— INSTRUCTIONS TO FOLLOW —
From the entries below, transcribe exactly the lines between the line holding "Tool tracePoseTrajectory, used" and the line holding "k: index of", inclusive; skip all other lines.

(Collection entries)
======

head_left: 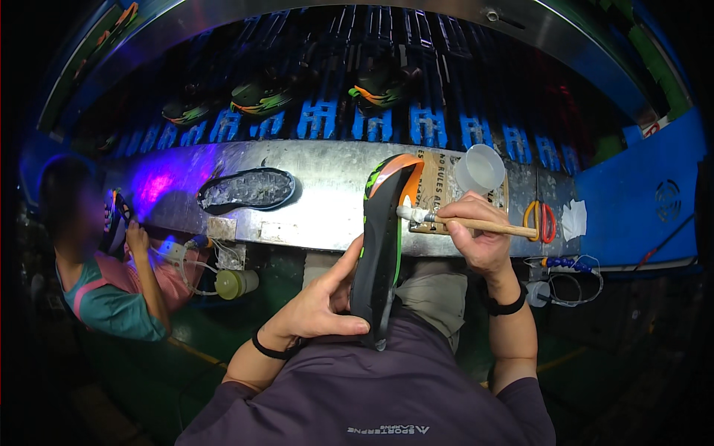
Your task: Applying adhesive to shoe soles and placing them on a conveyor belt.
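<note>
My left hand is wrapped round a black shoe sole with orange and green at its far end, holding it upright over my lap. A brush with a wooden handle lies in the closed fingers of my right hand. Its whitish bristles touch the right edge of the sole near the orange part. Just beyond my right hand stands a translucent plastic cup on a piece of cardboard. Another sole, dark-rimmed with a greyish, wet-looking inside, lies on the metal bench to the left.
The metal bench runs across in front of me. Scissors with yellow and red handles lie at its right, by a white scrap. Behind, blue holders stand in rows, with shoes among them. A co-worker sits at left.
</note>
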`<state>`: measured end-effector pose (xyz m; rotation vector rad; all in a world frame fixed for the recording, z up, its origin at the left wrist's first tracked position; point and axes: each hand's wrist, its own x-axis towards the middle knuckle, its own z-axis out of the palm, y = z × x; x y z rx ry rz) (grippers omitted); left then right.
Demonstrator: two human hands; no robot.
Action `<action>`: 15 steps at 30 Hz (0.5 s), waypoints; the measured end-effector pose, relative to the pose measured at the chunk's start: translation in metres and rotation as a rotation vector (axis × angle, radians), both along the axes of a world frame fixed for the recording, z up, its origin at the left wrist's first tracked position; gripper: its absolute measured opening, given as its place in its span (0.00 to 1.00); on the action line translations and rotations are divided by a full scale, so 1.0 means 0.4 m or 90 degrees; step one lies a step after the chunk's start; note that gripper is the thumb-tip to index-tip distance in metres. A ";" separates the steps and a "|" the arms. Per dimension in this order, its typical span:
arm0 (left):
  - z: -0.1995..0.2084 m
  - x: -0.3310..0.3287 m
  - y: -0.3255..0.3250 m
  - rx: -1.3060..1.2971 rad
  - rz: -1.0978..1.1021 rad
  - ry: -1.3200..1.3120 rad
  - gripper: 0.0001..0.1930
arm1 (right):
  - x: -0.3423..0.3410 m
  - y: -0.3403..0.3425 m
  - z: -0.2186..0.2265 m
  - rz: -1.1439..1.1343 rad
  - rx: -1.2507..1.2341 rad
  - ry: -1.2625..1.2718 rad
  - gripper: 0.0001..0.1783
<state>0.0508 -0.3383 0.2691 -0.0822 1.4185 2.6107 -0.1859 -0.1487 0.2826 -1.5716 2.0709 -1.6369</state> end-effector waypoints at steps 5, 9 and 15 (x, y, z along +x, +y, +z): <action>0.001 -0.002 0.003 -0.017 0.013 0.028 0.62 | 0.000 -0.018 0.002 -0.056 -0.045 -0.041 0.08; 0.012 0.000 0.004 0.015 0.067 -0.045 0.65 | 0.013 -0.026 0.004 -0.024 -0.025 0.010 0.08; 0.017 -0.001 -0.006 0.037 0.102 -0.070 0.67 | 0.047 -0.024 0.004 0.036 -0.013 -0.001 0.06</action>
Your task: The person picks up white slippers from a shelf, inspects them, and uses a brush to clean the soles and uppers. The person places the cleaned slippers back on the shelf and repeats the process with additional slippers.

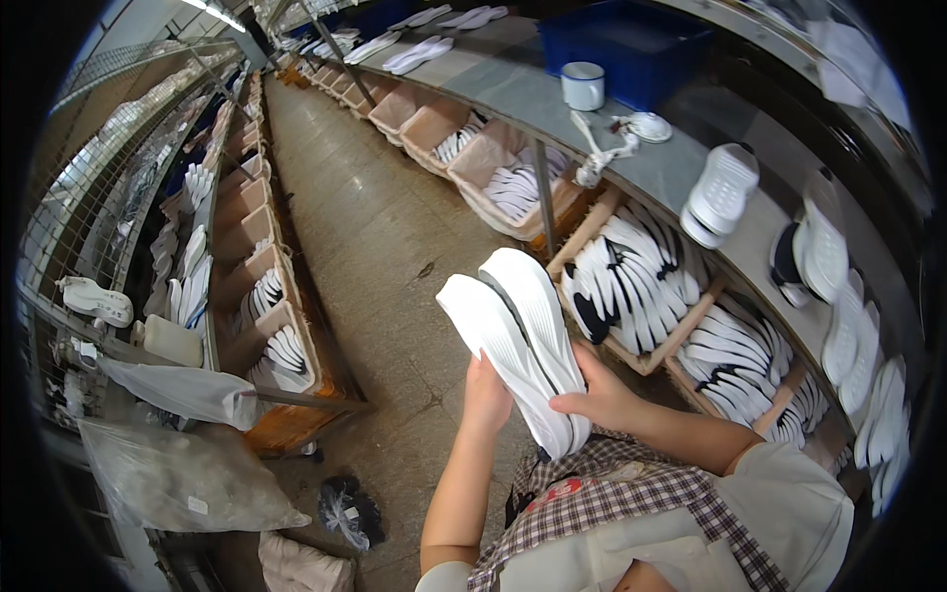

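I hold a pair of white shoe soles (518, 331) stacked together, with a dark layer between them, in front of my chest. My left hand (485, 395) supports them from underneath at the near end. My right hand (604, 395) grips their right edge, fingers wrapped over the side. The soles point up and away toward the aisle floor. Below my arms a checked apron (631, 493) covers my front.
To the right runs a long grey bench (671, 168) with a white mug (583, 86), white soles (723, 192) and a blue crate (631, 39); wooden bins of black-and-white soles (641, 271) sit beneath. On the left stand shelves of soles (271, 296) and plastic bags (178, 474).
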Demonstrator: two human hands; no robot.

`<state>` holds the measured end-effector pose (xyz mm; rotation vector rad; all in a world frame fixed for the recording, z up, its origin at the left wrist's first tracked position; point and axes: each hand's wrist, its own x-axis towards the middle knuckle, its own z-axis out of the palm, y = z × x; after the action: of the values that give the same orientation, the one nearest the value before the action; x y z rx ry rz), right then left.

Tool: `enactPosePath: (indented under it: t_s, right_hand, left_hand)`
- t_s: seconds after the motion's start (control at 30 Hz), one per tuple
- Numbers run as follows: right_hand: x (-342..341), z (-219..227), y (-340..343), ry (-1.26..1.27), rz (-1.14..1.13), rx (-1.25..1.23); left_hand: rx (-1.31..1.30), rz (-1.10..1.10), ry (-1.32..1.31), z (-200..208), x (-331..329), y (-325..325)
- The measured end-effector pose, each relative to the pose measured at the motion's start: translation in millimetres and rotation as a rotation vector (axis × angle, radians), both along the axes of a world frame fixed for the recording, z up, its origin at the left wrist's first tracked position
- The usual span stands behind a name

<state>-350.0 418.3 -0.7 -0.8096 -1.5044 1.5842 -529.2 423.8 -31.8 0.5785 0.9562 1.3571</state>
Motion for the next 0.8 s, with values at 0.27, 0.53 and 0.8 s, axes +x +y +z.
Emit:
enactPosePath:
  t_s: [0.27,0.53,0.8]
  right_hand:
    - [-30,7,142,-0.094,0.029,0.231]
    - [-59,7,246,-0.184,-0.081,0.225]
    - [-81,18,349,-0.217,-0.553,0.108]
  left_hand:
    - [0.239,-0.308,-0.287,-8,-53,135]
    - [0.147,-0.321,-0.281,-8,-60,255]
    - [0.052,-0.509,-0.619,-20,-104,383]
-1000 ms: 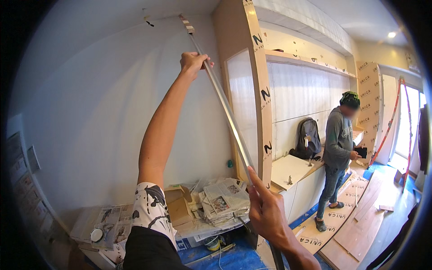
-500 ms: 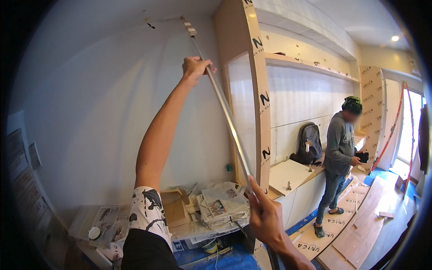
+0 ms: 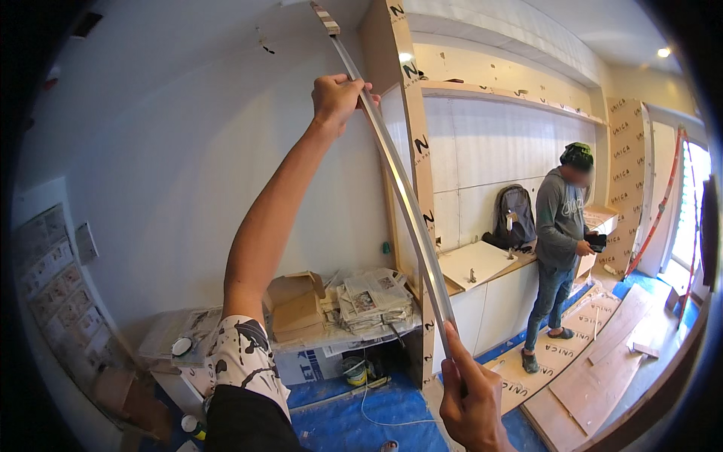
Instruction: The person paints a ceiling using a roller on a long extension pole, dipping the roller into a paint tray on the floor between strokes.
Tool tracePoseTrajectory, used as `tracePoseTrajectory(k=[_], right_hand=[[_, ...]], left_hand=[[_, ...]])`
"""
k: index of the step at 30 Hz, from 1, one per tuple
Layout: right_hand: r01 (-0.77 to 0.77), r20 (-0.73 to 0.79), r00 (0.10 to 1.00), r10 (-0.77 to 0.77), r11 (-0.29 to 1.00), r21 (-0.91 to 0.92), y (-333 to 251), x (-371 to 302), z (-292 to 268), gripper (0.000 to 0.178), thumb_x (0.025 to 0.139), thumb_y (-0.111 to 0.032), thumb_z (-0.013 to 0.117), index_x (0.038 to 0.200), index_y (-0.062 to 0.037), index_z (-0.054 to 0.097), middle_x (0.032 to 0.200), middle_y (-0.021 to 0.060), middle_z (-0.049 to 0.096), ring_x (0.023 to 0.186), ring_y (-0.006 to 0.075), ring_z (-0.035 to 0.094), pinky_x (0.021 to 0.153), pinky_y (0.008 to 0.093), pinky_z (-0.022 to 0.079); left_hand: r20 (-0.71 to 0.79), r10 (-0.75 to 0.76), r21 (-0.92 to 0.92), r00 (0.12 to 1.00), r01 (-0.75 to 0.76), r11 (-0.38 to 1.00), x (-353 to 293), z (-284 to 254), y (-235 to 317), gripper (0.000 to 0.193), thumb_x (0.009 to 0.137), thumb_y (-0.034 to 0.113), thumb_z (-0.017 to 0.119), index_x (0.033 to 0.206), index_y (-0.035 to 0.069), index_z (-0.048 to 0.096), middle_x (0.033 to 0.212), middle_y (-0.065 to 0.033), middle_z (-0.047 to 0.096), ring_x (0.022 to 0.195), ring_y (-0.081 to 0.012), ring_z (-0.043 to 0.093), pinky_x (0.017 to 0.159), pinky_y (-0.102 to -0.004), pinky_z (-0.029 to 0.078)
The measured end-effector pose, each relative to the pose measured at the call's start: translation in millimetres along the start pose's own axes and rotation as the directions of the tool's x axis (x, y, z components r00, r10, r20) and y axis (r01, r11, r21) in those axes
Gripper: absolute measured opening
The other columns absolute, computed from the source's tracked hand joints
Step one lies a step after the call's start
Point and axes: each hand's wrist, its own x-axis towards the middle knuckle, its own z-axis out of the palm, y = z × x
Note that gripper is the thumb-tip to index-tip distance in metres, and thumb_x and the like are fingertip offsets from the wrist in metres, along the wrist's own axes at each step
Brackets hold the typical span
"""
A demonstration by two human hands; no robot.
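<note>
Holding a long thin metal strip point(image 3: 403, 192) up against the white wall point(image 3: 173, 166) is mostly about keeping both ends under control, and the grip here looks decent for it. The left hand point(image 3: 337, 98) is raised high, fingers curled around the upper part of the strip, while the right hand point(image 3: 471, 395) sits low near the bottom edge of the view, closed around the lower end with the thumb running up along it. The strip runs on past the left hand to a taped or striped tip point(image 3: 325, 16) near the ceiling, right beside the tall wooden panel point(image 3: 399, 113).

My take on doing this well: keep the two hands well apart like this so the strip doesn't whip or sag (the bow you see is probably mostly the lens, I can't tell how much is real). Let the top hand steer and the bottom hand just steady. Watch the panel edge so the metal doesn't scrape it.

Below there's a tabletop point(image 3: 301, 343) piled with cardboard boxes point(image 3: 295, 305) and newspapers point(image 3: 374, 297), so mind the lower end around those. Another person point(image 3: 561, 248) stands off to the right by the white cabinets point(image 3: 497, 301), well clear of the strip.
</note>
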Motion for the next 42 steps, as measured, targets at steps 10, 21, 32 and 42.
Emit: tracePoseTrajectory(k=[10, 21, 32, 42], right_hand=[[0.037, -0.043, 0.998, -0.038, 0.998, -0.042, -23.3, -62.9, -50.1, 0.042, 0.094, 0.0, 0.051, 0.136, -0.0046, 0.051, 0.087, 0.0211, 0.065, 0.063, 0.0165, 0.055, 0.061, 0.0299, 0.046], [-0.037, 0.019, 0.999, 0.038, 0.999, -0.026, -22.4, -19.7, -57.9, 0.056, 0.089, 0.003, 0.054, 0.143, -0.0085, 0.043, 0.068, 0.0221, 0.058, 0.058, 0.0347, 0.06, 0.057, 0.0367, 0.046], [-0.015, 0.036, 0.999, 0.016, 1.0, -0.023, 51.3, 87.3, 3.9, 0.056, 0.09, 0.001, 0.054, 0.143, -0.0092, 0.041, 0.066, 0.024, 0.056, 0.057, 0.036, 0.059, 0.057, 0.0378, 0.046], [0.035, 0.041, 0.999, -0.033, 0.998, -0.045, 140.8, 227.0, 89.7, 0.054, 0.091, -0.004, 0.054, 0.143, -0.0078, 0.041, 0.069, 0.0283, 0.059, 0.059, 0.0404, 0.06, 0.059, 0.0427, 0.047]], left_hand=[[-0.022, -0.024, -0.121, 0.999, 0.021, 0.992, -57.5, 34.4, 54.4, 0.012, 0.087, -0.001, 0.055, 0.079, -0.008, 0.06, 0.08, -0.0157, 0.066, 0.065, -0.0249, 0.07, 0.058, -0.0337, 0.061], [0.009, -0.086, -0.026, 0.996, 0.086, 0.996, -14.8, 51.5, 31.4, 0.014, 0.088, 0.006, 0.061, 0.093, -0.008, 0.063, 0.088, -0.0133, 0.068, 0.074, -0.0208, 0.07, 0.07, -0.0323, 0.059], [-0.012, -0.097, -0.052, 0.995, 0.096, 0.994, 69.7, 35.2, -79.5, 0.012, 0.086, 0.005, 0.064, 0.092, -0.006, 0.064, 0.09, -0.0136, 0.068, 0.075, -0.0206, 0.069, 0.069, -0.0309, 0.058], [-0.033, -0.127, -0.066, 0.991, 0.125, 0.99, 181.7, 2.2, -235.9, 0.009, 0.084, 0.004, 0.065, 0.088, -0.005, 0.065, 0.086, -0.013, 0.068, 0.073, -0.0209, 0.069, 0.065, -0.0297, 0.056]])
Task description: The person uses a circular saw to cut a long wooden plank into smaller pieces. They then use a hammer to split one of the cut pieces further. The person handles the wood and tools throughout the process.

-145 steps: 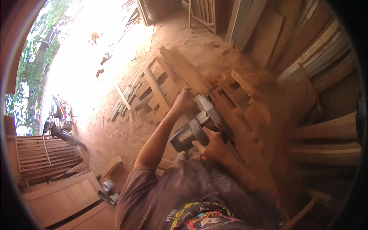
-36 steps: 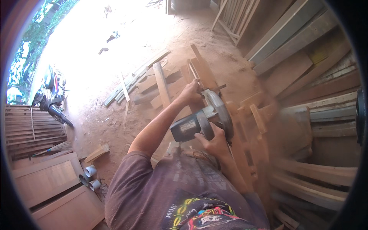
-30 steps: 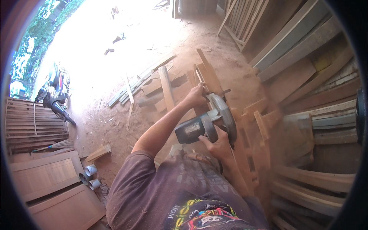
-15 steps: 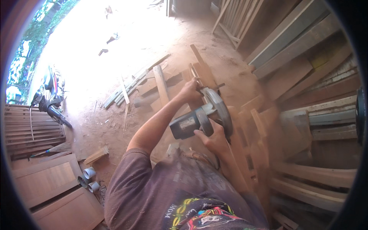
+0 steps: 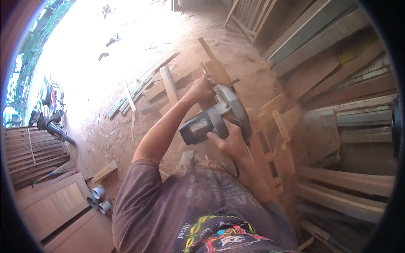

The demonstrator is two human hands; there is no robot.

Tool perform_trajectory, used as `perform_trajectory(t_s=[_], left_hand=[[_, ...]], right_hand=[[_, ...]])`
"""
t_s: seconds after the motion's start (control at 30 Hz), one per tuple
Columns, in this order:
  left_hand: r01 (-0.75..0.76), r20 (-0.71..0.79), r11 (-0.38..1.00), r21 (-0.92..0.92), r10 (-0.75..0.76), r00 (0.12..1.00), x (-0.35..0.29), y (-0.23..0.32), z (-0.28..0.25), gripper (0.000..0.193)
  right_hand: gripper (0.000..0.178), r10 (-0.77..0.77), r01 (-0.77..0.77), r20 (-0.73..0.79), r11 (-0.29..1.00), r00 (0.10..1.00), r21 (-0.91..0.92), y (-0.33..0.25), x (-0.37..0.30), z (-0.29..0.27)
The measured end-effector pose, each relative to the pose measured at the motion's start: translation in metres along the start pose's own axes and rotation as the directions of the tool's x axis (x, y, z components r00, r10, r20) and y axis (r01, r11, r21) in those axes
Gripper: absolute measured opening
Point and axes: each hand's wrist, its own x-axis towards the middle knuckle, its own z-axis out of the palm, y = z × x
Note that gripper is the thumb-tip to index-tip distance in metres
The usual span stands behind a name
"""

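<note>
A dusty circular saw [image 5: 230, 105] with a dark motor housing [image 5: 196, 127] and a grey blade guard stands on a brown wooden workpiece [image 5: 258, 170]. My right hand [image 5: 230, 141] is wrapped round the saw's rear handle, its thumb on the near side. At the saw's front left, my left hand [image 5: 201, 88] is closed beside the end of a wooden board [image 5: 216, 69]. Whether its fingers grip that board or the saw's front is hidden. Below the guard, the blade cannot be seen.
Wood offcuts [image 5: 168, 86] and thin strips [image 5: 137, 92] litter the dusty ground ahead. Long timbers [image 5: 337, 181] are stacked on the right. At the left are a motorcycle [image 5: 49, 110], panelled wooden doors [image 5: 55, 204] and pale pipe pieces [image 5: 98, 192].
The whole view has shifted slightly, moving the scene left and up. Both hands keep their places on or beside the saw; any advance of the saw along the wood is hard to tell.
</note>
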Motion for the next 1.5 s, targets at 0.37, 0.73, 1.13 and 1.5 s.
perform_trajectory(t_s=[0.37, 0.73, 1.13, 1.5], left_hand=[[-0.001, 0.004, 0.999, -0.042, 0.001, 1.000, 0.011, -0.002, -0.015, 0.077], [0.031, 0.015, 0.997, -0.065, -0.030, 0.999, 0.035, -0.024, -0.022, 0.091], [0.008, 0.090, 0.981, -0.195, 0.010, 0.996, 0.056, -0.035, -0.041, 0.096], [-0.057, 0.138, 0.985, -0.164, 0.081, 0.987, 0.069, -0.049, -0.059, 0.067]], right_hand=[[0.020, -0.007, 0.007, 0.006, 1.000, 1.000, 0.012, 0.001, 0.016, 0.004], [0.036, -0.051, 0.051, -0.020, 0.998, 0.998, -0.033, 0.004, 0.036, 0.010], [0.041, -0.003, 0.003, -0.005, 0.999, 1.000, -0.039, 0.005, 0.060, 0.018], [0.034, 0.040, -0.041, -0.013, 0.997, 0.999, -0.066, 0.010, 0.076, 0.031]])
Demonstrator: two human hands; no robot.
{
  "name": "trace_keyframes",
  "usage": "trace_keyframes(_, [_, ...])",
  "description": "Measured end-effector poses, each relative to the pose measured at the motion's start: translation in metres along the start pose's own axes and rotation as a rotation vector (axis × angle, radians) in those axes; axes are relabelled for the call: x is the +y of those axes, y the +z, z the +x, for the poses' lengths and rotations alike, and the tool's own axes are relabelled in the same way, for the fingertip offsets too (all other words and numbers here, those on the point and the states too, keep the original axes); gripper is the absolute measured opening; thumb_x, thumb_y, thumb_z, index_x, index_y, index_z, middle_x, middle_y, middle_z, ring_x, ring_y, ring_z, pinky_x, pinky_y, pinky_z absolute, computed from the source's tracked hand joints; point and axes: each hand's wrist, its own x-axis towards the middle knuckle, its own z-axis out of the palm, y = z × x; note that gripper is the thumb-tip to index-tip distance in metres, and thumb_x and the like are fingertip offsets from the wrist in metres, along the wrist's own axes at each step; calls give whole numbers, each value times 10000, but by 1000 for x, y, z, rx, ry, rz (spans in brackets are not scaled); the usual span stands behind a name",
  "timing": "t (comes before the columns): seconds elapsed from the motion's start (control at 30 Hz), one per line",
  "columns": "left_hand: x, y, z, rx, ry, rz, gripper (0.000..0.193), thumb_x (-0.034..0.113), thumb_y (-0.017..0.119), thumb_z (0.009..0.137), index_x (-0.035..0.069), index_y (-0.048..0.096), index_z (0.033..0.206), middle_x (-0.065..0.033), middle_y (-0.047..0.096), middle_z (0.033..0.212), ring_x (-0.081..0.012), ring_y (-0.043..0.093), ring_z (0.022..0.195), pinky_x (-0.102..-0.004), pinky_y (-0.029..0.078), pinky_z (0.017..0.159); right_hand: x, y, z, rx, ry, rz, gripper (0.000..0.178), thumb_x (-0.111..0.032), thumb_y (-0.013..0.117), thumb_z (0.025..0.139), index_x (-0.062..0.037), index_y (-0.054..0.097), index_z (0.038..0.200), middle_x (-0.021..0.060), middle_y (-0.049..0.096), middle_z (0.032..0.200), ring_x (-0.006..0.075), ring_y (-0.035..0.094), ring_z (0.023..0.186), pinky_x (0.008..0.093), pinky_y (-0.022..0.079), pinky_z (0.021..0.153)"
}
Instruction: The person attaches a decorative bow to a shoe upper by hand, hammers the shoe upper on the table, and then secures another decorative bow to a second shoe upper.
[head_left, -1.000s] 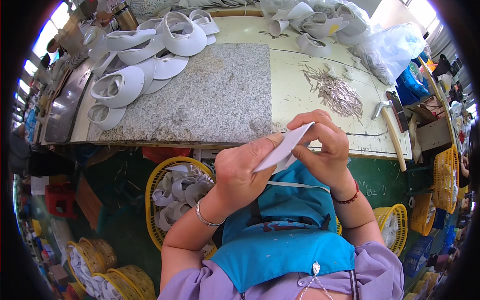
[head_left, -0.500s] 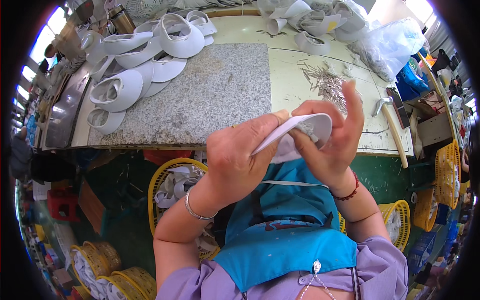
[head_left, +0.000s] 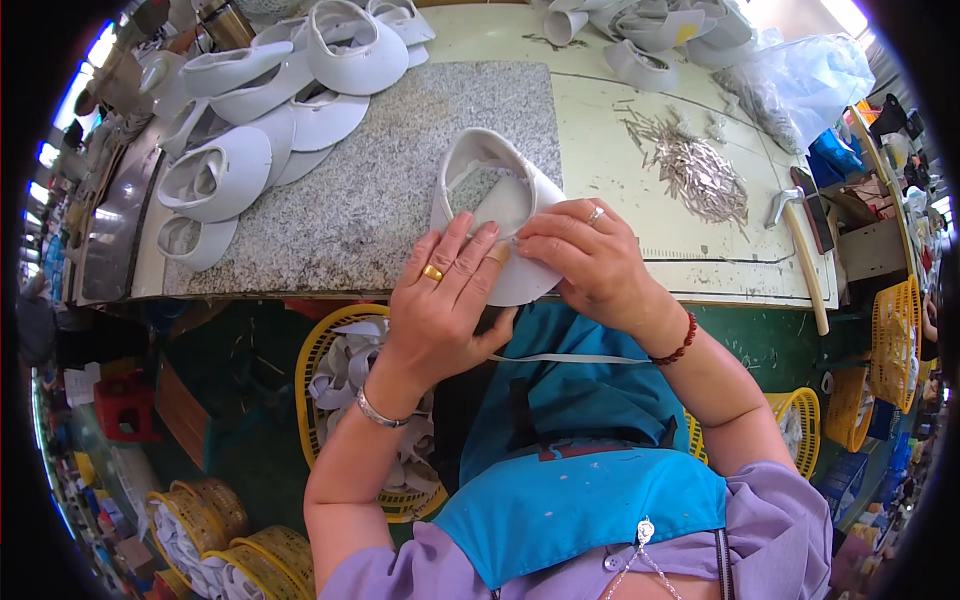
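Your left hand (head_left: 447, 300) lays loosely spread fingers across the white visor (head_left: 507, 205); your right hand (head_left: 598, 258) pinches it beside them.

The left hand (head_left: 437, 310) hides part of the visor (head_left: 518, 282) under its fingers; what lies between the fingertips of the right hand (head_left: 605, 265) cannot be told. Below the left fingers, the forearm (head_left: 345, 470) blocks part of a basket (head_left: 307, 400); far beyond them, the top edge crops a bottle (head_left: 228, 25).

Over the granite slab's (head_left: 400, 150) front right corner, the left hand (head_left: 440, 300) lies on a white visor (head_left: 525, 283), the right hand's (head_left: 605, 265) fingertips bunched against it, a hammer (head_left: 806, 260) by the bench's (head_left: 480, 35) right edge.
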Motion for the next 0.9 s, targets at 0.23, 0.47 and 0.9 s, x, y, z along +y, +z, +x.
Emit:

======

— SOLUTION FOR THIS PROBLEM —
Tool tracePoseTrajectory, used as `tracePoseTrajectory(k=[_], right_hand=[[_, ...]], left_hand=[[_, ...]])`
"""
k: index of the step at 30 Hz, from 1, one per tuple

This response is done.